Décision No. 3/2000



Le Conseil constitutionnel

 Réuni en son siège en date du 15/6/2000, sous la présidence de son Président Amin Nassar, en la présence de son Vice-Président Moustapha El Auji, ainsi que de ses membres : Adib Allam, Michel Turkieh, Kamel Ridan, Antoine Khair, Khaled Kabbani, Hussein Hamdane, Fawzi Abou Mrad et Salim Jreissati.

Après examen du dossier du recours ainsi que du rapport du membre rapporteur.

Considérant que les députés susnommés ont présenté un recours enregistré au greffe du Conseil constitutionnel sous le numéro 3/2000 en date du 10/6/2000 visant à annuler la loi no 217 du 29/5/2000 relative à l'annulation de l'alinéa 7 de l'article 1 de la loi no 641 du 2/6/1997 qui modifie l'article 51 du décret-loi no 102 du 16/9/1983 relatif à la défense nationale  pour être contraire à la Constitution et notamment au principe d'égalité devant la loi.

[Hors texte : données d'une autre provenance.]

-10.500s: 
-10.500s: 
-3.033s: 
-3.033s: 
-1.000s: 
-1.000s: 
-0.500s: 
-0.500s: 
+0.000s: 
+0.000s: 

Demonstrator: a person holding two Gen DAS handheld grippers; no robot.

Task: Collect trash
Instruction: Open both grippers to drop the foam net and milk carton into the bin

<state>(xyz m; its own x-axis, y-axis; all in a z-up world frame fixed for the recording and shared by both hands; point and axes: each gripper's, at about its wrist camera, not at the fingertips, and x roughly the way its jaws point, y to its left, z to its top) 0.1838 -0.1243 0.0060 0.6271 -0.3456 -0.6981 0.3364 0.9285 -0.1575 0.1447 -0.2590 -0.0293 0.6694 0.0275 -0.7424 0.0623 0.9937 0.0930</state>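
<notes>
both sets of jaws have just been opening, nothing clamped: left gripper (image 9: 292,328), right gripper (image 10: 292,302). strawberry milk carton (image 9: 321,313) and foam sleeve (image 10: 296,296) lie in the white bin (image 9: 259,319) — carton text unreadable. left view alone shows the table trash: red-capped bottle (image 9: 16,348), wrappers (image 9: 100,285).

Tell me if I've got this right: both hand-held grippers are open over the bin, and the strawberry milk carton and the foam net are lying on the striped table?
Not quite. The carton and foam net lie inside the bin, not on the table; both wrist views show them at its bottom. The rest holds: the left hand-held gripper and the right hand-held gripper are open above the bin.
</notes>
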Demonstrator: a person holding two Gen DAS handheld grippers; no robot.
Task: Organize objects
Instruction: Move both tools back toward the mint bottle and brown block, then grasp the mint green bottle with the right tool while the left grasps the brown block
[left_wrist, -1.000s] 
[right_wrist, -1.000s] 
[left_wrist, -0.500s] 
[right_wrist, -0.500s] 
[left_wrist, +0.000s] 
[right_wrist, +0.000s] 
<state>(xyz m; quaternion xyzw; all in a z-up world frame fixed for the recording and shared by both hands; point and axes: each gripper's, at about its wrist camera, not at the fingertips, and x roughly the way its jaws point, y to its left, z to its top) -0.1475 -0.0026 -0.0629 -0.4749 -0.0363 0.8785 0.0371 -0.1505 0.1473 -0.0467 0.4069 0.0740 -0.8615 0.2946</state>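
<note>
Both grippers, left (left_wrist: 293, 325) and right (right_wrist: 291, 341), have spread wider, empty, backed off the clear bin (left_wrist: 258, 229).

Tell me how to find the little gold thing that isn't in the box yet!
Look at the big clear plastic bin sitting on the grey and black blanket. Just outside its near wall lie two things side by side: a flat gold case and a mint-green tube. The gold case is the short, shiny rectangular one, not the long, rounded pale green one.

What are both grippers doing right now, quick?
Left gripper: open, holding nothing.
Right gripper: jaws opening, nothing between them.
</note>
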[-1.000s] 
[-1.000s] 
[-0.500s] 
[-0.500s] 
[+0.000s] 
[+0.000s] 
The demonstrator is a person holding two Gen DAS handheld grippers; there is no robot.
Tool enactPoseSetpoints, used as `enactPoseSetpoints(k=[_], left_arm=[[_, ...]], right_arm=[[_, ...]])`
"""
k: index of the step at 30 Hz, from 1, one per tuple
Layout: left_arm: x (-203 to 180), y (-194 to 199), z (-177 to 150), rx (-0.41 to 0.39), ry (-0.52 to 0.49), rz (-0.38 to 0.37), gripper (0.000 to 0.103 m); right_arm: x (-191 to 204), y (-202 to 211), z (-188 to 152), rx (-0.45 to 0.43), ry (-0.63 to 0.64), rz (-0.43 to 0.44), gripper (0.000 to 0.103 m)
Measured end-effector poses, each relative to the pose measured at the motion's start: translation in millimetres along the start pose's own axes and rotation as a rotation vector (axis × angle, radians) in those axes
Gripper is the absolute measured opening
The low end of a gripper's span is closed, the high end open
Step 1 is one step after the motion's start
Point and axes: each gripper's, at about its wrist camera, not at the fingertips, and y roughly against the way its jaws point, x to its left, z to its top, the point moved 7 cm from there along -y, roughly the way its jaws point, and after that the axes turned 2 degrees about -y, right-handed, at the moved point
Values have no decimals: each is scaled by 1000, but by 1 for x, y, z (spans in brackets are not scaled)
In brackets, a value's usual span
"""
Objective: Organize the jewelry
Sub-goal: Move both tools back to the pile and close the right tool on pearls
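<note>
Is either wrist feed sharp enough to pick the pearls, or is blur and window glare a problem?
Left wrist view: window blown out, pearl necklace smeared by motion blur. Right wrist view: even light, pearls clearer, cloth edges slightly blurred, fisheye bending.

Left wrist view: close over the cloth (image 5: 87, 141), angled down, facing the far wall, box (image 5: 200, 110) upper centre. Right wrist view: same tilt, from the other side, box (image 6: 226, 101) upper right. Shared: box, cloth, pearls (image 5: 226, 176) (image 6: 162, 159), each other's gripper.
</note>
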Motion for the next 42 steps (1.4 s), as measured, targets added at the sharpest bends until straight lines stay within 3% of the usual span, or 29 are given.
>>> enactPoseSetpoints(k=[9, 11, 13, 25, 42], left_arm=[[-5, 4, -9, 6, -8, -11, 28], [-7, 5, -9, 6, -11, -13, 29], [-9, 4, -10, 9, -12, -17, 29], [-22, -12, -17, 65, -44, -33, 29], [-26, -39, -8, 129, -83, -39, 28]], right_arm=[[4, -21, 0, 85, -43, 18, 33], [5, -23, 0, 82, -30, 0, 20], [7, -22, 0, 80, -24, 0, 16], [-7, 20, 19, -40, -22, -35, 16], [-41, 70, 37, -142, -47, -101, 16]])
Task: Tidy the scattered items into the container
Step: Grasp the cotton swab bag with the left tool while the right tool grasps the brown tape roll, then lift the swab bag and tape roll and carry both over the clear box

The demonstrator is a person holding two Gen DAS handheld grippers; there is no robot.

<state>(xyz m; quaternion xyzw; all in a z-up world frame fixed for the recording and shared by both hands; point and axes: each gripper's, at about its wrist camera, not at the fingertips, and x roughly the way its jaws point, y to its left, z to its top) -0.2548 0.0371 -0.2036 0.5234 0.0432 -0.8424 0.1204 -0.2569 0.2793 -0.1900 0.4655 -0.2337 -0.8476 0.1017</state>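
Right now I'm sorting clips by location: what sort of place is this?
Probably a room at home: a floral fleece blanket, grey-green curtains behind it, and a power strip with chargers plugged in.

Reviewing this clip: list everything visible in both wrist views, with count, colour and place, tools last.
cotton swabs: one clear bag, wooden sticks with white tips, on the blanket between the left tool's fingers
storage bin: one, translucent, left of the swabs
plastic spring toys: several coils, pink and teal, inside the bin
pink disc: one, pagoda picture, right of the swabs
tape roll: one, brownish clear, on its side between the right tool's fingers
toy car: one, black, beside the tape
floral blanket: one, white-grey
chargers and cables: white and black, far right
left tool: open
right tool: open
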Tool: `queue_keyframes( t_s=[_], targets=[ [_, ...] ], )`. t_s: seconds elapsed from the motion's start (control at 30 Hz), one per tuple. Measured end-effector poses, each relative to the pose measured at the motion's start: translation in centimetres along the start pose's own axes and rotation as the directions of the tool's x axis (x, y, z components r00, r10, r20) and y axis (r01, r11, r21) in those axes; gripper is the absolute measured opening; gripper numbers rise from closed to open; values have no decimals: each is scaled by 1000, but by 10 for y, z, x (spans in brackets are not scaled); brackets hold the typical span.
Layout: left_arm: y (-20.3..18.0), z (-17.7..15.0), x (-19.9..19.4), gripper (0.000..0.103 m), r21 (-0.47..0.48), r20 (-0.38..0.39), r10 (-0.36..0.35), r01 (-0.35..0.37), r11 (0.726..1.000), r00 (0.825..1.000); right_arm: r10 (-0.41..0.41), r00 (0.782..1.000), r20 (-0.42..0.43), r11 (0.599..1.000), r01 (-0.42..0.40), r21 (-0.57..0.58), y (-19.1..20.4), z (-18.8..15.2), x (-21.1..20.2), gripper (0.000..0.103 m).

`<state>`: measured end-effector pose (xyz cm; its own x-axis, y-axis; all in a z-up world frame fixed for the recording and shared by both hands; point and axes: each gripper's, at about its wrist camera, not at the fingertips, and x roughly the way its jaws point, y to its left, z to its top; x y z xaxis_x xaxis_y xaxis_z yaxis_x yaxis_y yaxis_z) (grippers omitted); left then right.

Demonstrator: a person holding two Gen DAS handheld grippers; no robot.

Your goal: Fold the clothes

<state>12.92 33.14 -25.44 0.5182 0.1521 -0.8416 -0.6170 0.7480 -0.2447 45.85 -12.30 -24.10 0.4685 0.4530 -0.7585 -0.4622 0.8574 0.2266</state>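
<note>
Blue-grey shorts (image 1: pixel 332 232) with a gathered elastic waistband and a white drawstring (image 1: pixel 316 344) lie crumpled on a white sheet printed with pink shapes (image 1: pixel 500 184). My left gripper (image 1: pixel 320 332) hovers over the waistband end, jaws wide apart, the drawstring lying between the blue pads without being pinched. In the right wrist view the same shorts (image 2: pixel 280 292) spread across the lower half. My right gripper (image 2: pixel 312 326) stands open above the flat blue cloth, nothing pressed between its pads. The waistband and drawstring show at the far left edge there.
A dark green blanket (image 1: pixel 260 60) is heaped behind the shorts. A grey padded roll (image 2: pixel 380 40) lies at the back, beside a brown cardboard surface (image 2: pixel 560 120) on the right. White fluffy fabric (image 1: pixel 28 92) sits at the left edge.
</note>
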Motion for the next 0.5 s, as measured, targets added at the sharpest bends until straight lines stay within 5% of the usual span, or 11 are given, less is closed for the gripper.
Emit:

Considérant que les Requérants allèguent qu'en vertu de la loi no 641 du 2/6/1997, l'article 51 du décret-loi no 102 du 16/9/1983 a été modifié (la loi sur la défense nationale) et les alinéas 6 et 7 ont été ajoutés audit article 51. L'article 7 prévoit que "le général de brigade peut démissionner de l'armée. Dans le cas où sa démission est acceptée, il est mis à la retraite et reçoit la totalité de ses droits en tant que major général ayant servi jusqu'à l'âge de 59 ans, à l'exception du poste pour lequel il perçoit une rémunération uniquement ; cependant, il perd ce droit dans le cas où il ne l'exerce pas durant les deux années précédant l'âge légalement prévu pour la promotion d'un général de brigade." Un grand nombre de généraux de brigade ont bénéficié de ce texte après que leur démission eut dûment été acceptée. Le 1/6/2000, la loi no 217 contestée fut promulguée. Son article unique prévoit ce qui suit :

"L'alinéa 7 de l'article 1 de la loi no 641 du 2/6/1997 est abrogé, toutefois, les généraux de brigade en service de manière effective à la date de promulgation de ladite loi ainsi que ceux dont les noms figurent sur les listes de promotion pour l'an 2000 continuent de bénéficier de ses dispositions", ce qui signifie que les effets de l'article 7 seront suspendus en vertu du nouveau texte le 31/12/2000, à minuit. En d'autres termes, les officiers qui seront promus au grade de général de brigade le 1/1/2001 à 00:00 heures ou le 31/12/2000 à minuit ne bénéficieront pas des dispositions de l'article susmentionné qui ne restent applicables qu'aux généraux de brigade avant cette date et cette heure. L'adoption d'un tel texte par le législateur est contraire aux dispositions de la Constitution, notamment à l'alinéa C du Préambule et à l'article 12 de la Constitution et, par conséquent, ceci est également contraire au principe d'égalité. Il convient donc de l'annuler pour les motifs suivants :

1. Les dispositions de la loi susmentionnée portent atteinte au principe d'égalité entre les officiers qui se sont enrôlés dans l'armée ou dans les forces de sécurité à la même date, à savoir, en 1969 et 1970 et qui n'ont pas été promus au grade de général de brigade jusqu'en 2000 et ceux qui ont été sélectionnés pour être promus, étant donné que le retard dans la promotion des premiers n'était pas dû à leur incompétence ou manque de mérite, mais plutôt au fait qu'ils n'ont pas été sélectionnés par l'autorité chargée de leur promotion, surtout que, au cours de certaines promotions précédentes, ladite autorité a modifié les usages adoptés pour la promotion des officiers, tels que prévus par la loi.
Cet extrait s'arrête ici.